De ahí que la escuela emerja como un modelo que puede hacer frente a la desigualdad  de la institución educativa y cultural (incluida la económica). En tal medida, la escuela-de-arte como práctica artística conlleva la promesa democrática de diseminar las “herramientas discursivas” que habiliten la participación, más que de “todos”, de cualquiera. Sin embargo, en el nuevo paradigma del Capitalismo Cognitivo, la escuela también es un aparato orientado a la explotación económica, en tanto que define la fuerza laboral, entendida en términos de capital humano.

Pero, si bien es cierto que la pedagogía es un instrumento de legitimación social y de producción económica (se trata de un “servicio” cuya producción es paradigmáticamente inmaterial: conocimiento), también delinea un espacio de exploración y de juego (no en vano el recreo y las horas de clase suelen difuminarse en este tipo de proyectos). Y también instaura un campo de interrogación: la universidad (oficial o extraoficial) supone la posibilidad de cuestionarlo todo, incluyendo al sistema-mundo actual. Quizás por ello el modelo “escuela” insiste con su urgencia, anunciando que ese es, precisamente, el terreno en el que se juegan las grandes transformaciones políticas, económicas y sociales de nuestros días.

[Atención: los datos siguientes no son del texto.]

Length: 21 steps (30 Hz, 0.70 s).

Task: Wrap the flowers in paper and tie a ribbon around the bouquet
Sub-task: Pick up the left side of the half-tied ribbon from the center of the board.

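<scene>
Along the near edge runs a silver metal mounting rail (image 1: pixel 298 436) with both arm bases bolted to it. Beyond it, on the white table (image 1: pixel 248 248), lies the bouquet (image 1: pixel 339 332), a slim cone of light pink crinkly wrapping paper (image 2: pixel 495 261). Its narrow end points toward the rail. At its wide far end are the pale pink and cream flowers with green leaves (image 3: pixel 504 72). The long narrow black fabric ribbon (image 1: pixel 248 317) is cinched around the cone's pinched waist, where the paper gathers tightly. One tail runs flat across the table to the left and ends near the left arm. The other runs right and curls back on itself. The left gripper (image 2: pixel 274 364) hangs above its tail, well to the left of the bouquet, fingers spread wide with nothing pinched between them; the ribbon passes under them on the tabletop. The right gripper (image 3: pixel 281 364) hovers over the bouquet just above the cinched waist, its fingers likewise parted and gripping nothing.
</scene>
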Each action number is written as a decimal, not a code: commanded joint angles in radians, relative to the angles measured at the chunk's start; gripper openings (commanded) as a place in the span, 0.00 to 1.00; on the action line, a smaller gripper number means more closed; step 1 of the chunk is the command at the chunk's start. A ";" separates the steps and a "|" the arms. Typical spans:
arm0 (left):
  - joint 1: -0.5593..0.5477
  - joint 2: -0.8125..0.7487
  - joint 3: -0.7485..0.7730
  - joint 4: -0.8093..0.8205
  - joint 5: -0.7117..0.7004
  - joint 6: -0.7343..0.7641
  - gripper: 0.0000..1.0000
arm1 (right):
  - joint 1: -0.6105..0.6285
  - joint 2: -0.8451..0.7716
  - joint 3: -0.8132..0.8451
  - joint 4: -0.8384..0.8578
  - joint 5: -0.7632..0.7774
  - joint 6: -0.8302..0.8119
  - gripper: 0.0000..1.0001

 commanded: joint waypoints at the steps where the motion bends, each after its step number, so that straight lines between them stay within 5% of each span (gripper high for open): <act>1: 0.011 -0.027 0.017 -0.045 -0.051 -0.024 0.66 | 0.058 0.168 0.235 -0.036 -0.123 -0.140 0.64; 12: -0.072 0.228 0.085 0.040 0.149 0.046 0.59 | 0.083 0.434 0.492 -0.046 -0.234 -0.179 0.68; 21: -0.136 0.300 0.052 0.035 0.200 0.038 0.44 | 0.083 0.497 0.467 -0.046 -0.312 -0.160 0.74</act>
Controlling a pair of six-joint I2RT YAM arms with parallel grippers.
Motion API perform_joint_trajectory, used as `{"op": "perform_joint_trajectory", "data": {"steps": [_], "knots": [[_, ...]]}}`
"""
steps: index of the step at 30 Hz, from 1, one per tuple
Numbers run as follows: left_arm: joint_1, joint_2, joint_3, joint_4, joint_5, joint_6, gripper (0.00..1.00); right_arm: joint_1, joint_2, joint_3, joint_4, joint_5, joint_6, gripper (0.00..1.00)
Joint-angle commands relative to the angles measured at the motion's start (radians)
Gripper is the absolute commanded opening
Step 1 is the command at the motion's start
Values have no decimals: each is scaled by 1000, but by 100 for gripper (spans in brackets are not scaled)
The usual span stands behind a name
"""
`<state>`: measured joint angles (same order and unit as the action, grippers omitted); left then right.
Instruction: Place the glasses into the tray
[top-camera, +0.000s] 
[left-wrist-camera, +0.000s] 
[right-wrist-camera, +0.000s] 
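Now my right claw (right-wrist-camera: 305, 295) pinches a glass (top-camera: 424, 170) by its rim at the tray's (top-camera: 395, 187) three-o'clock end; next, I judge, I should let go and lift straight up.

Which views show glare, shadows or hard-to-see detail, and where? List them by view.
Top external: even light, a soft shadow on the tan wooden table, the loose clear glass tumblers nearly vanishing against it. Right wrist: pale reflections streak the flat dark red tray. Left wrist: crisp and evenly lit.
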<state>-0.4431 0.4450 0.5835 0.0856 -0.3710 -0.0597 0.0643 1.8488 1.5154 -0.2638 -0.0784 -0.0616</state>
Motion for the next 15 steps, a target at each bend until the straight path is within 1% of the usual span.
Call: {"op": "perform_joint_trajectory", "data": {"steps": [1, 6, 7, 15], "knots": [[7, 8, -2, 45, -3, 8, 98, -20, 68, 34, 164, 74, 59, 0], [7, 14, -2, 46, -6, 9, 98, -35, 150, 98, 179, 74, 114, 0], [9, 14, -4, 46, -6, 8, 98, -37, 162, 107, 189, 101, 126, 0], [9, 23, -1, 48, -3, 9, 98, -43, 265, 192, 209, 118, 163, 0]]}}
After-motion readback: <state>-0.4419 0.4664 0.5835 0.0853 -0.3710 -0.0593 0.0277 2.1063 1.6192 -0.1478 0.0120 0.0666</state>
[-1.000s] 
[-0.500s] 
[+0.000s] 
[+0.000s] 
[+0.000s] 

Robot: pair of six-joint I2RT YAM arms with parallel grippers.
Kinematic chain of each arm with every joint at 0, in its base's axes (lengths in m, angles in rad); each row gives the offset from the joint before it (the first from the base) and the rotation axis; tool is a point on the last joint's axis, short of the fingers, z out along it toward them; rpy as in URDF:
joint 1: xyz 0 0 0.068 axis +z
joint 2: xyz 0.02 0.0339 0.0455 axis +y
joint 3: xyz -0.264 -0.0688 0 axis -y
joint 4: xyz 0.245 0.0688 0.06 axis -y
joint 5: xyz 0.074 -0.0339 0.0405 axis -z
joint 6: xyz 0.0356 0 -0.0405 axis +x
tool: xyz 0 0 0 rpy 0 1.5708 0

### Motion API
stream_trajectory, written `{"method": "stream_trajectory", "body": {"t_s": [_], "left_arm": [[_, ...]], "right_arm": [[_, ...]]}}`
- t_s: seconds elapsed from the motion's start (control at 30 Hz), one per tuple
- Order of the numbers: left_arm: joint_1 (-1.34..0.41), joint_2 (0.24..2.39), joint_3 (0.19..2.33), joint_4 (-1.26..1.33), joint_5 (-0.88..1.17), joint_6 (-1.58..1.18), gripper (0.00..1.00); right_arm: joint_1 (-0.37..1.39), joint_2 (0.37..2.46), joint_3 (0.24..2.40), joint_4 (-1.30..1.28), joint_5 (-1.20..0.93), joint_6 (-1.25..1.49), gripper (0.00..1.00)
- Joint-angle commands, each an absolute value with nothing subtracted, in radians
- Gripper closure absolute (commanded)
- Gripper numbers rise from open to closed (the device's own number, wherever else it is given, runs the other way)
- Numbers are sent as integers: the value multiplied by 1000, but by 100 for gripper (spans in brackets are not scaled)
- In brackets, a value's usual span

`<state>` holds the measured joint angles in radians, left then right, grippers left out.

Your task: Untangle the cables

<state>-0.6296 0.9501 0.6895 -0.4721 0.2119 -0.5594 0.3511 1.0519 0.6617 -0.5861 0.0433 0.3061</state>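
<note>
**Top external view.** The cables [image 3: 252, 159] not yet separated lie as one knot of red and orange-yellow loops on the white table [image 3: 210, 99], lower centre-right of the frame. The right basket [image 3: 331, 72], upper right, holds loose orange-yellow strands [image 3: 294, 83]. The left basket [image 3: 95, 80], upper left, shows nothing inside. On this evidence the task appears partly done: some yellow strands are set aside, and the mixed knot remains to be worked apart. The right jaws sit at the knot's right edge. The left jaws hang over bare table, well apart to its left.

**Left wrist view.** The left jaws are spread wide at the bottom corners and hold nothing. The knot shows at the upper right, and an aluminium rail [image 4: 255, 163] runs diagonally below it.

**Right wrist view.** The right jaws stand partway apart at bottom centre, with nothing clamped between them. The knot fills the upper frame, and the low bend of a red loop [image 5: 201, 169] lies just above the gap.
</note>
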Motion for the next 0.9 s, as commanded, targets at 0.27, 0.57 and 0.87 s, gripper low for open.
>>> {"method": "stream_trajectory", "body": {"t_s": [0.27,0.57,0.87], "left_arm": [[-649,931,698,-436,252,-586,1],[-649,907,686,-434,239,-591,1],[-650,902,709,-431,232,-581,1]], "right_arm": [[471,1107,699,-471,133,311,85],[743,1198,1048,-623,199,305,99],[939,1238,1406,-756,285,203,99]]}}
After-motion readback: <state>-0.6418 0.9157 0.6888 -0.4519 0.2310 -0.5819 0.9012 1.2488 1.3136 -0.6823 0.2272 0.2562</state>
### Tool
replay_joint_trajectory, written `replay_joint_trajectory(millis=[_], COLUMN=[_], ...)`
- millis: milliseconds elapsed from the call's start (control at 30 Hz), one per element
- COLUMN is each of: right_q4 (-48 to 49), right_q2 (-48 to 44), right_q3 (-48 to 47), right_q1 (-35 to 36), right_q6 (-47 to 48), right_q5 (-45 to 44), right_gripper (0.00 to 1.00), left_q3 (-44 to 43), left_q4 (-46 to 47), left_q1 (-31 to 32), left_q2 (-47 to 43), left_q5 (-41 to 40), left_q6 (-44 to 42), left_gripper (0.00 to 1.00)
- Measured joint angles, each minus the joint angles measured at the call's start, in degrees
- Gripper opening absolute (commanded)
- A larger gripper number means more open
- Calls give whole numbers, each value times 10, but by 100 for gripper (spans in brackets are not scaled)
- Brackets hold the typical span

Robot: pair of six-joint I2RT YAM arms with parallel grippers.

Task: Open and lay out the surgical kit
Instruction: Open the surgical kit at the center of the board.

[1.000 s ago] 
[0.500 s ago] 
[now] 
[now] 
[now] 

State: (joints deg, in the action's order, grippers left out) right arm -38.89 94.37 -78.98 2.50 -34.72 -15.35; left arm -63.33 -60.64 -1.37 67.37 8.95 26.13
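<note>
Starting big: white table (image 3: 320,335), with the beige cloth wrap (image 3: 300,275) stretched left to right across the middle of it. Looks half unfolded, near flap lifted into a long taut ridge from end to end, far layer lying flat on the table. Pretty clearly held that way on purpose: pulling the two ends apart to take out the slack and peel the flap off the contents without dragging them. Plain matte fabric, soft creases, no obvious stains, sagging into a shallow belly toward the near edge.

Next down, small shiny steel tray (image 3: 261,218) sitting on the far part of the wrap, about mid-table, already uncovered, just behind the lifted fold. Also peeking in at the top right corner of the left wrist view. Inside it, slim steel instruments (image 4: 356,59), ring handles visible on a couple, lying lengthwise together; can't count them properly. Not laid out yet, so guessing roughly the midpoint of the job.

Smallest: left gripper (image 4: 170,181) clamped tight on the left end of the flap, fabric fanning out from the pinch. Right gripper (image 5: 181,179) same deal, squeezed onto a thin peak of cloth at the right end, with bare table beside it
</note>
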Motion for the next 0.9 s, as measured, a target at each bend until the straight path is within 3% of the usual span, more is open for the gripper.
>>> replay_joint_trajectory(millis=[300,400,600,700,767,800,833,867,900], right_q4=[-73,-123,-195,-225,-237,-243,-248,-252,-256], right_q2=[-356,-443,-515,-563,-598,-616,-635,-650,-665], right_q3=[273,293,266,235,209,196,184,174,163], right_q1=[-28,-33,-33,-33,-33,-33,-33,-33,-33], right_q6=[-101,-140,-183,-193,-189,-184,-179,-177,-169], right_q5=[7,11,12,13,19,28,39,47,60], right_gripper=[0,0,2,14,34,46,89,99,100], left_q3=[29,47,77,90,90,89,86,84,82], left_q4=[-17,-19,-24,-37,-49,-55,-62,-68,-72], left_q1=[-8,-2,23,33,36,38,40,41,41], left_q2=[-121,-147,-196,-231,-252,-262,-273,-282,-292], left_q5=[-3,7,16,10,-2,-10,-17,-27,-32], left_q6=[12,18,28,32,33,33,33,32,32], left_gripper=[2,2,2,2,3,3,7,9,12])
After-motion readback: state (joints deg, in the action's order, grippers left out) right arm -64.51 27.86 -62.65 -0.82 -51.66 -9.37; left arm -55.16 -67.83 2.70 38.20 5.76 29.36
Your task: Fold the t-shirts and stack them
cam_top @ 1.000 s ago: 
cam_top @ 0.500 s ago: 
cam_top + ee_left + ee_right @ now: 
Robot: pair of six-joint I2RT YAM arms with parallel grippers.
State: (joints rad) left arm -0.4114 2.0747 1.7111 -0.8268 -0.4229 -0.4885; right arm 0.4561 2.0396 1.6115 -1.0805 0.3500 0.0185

En ese sentido, tal vez este “giro educacional” en el arte contemporáneo responde a que hoy, más que nunca, el saber no es sólo poder, sino prácticamente dinero: un medio de explotación y un recurso a explotar. Así, el conocimiento (knowledge, con “k” de das Kapital, diríamos) y sus instituciones nos acotan doblemente. Por ello la centralidad de la “escuela”, que emerge como el espacio para confrontar los privilegios del saber y para interrogar sus modos de circulación y sus regimenes (à la Foucault). O para reproducirlos.